3 questions à Laura Candas

Laura Candas, du burn out à la création d’entreprise !

3 questions à...
04/06/2024

Laura Candas est la fondatrice de Bulle d’Autonomie, une jeune entreprise qui agit sur la préservation de la qualité de vie des salariés aidants et la prévention de leur épuisement. Elle revient sur son parcours qui a débuté dans le secteur médico-social avant le grand saut vers l’entrepreneuriat.

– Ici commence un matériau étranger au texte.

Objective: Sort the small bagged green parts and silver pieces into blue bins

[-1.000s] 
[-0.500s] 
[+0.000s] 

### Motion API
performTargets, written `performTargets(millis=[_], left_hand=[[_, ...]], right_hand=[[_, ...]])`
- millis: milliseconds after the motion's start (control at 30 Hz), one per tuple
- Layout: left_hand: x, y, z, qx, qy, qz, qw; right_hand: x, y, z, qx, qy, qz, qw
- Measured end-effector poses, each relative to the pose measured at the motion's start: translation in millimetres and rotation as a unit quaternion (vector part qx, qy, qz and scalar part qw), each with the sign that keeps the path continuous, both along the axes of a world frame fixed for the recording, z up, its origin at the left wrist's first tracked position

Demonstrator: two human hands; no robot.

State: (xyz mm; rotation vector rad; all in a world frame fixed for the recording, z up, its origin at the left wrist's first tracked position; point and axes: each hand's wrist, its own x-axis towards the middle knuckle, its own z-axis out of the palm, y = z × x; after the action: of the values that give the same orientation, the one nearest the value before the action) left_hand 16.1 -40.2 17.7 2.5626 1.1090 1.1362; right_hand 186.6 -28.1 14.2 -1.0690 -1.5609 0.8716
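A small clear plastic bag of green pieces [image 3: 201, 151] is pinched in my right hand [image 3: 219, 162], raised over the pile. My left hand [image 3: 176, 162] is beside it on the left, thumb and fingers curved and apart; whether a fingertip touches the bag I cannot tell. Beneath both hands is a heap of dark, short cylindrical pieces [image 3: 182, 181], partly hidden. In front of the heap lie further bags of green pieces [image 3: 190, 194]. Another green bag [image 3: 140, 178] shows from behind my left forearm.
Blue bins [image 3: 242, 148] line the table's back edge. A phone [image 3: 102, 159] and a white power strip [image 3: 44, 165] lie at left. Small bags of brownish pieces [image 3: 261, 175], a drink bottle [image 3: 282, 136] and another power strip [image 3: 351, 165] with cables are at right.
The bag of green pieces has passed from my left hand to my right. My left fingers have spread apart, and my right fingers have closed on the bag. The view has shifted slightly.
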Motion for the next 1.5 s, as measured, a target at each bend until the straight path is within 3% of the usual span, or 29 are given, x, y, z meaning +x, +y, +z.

Bonjour Laura, vous êtes la dirigeante de la société Bulle d’Autonomie, créée en 2020. Au regard de vos études, si on se replonge 20 ans en arrière, pensiez-vous entreprendre ?

Laura Candas

En effet, je me prédestinais à une carrière dans le secteur médico-social avec un master en Management des organisations sociales et solidaires. Pour autant, comme beaucoup d’autres entrepreneurs, j’ai grandi dans cet univers car mes parents étaient commerçants, et toute ma famille est constituée d’indépendants. Mon enfance a donc été baignée par le commerce, j’allais tous les samedis au magasin. Je me suis écartée de la voie toute tracée de reprise de ce commerce pour orienter mes études dans le médico-social. A la suite de mon master, j’ai rejoint un pôle de l’économie sociale et solidaire à Redon, pendant un an. Par la suite, durant près de 10 ans, j’ai occupé différentes fonctions au sein de l’ADMR (association d’aide à domicile). J’ai d’abord coordonné le comité régional ADMR Bretagne, en veillant à harmoniser les pratiques entre les différents territoires. J’ai fait ensuite le choix de me rapprocher de l’Ille-et-Vilaine en tant que cadre personnes âgées et cadre santé. Je décide ensuite de retourner sur le terrain, en prenant un poste de chargée de direction d’un territoire : le pilotage de 5 associations, soit 250 aides à domiciles. Progressivement, mon champ d’interventions s’est élargi… Je pensais être en mesure de tenir le choc. En 2018, j’explose en plein vol. Je fais un burn out.

Ce burn out sera l’élément déclencheur de votre projet entrepreneurial ?

Exactement ! Après de longs mois pour me remettre sur pied, je m’interroge sur la suite à donner à ma carrière : j’ai envie d’autre chose, une expérience hors du salariat. Je décide de mêler mes compétences avec cette expérience du burn out. J’ai compris que les salariés aidants (de proches malades, en situation de handicap, âgés…) devaient être davantage soutenus. Je décide alors de créer Bulle d’Autonomie. En deux mots, il s’agit d’une société dont la vocation est de préserver la qualité de vie des salariés aidants et de prévenir leur épuisement. Elle propose ainsi une solution dédiée aux entreprises qui leur permet de mesurer le nombre de salariés aidants, d’informer et de sensibiliser ces derniers, et enfin de les accompagner dans leurs démarches via une application mobile contenant de riches ressources et l’accès à des coordinateurs, professionnels du médico-social, experts de la thématique.

L'équipe Bulle d'Autonomie

Quel a été votre parcours jusqu’à la création de Bulle d’Autonomie ?

Le chemin pour y parvenir fut semé d’embûches. Après plusieurs échecs, je me tourne vers la BGE (Boutique de Gestion) pour m’accompagner. Il était nécessaire de solidifier mon business plan pour obtenir un prêt. Je me déclare service à la personne auprès de la Dreets Bretagne, je rentre chez 1Kubator, un incubateur bien connu du territoire. Puis j’intègre le Village by CA, durant 2 ans. Pendant toute cette période, je fais des virages à 180° : je réoriente mes prestations vers les entreprises alors que celles-ci s’adressaient alors aux particuliers, je développe l’application destinée aux salariés aidants, je me connecte à l’écosystème rennais et je remporte plusieurs prix (French Tech Tremplin, #Femme du Numérique - La Poste). Une période intense durant laquelle j’ai acquis de la notoriété et de beaux contrats. A la sortie du Village by CA, je voulais conserver cet esprit de réseau. Avec mes deux alternants, nous avons rejoint en février 2024 la pépinière d’entreprises Orchis à Le Rheu. C’est un lieu calme avec des résidents sympathiques. Et je suis toujours dans plusieurs réseaux comme Réseau Entreprendre Bretagne pour glaner des conseils et affiner mes offres car la remise en question est permanente dans l’entrepreneuriat. J’adhère également à « Les Premières Bretagne », un réseau pour les femmes qui me permet de travailler ma posture en tant que femme entrepreneure et mon leadership.